*ABOUT THIS TASK*: Needed from the data below: every line from the one with "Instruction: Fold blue" up to and including the one with "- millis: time", repeated exactly and with nothing else.

*MATERIAL TO PROCESS*:
--*--
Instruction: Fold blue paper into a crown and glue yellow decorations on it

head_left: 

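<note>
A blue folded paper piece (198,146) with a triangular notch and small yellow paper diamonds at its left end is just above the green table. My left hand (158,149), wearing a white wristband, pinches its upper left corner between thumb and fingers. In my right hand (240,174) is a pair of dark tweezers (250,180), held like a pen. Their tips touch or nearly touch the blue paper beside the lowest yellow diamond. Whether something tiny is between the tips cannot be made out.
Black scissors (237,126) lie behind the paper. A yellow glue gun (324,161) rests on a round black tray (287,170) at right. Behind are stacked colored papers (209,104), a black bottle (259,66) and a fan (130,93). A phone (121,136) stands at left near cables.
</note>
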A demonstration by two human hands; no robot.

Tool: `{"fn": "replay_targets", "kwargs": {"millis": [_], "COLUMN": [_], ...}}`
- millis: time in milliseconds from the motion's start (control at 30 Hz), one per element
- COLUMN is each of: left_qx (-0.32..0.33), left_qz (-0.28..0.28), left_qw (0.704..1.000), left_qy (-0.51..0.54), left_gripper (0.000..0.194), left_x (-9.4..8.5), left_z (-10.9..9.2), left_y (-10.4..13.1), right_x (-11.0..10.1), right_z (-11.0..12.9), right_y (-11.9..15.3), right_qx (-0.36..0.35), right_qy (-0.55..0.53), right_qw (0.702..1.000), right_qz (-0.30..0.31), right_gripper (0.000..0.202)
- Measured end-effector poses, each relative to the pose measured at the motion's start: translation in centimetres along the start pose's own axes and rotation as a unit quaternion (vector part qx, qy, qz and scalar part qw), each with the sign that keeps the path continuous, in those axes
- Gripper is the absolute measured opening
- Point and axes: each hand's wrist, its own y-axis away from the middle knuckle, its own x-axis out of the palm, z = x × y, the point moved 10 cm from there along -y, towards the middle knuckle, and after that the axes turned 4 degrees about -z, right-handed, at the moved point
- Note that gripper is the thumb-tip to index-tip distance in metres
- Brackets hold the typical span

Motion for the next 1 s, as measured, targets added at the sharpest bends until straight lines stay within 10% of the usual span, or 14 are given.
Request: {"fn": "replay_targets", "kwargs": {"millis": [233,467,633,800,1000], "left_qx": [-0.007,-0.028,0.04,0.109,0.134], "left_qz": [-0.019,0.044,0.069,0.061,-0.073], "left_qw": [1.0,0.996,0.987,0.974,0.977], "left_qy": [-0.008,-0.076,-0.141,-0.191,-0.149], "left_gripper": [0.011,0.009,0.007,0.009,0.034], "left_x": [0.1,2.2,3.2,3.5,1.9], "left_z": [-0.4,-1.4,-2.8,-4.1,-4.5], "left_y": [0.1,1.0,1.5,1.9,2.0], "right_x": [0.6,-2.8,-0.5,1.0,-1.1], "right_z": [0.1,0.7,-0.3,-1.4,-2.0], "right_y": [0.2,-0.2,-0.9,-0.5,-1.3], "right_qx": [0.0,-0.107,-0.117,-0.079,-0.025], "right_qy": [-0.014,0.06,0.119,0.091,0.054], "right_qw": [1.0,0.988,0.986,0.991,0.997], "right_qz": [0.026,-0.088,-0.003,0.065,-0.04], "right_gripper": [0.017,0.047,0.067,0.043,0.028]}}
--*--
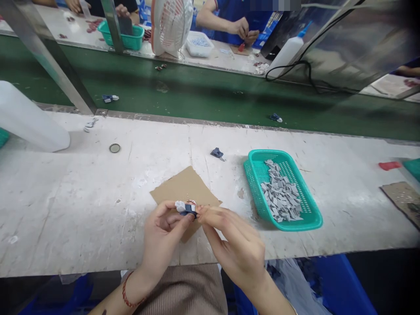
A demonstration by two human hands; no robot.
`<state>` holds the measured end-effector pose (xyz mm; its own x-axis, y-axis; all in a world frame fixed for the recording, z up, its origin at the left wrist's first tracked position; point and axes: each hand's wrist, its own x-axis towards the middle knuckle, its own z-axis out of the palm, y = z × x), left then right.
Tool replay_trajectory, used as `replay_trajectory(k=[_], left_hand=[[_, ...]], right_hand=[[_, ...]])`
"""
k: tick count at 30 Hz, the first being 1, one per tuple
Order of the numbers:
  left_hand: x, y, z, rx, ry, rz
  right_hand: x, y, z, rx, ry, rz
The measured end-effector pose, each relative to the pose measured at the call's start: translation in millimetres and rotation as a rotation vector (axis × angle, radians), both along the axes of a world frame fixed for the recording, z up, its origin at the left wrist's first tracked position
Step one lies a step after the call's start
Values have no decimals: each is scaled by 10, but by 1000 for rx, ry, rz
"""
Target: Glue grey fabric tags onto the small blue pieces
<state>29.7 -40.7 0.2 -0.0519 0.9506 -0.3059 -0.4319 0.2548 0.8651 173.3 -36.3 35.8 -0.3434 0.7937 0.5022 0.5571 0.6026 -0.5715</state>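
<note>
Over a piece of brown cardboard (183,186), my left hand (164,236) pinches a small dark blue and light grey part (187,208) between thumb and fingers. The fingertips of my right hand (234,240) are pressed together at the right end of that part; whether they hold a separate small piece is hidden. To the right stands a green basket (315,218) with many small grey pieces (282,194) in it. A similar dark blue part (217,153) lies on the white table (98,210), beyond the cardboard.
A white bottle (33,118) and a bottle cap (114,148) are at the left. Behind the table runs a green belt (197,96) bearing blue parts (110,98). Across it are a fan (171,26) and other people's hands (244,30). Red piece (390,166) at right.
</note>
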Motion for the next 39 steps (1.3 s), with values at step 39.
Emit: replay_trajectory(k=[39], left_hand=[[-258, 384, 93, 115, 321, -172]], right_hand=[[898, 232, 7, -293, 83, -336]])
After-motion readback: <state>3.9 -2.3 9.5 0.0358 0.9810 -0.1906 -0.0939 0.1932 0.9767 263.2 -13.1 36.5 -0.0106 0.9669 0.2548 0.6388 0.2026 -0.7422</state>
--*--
*FINISHED EXERCISE*:
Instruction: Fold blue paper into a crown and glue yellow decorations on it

head_left: 

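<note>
A blue folded paper piece (198,146) with a triangular notch and small yellow paper diamonds at its left end is just above the green table. My left hand (158,149), wearing a white wristband, pinches its upper left corner between thumb and fingers. In my right hand (240,174) is a pair of dark tweezers (250,180), held like a pen. Their tips touch or nearly touch the blue paper beside the lowest yellow diamond. Whether something tiny is between the tips cannot be made out.
Black scissors (237,126) lie behind the paper. A yellow glue gun (324,161) rests on a round black tray (287,170) at right. Behind are stacked colored papers (209,104), a black bottle (259,66) and a fan (130,93). A phone (121,136) stands at left near cables.
</note>
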A demonstration by two human hands; no robot.

Tool: `{"fn": "replay_targets", "kwargs": {"millis": [_], "COLUMN": [_], ...}}`
- millis: time in milliseconds from the motion's start (control at 30 Hz), one per element

Nothing further is needed for this answer.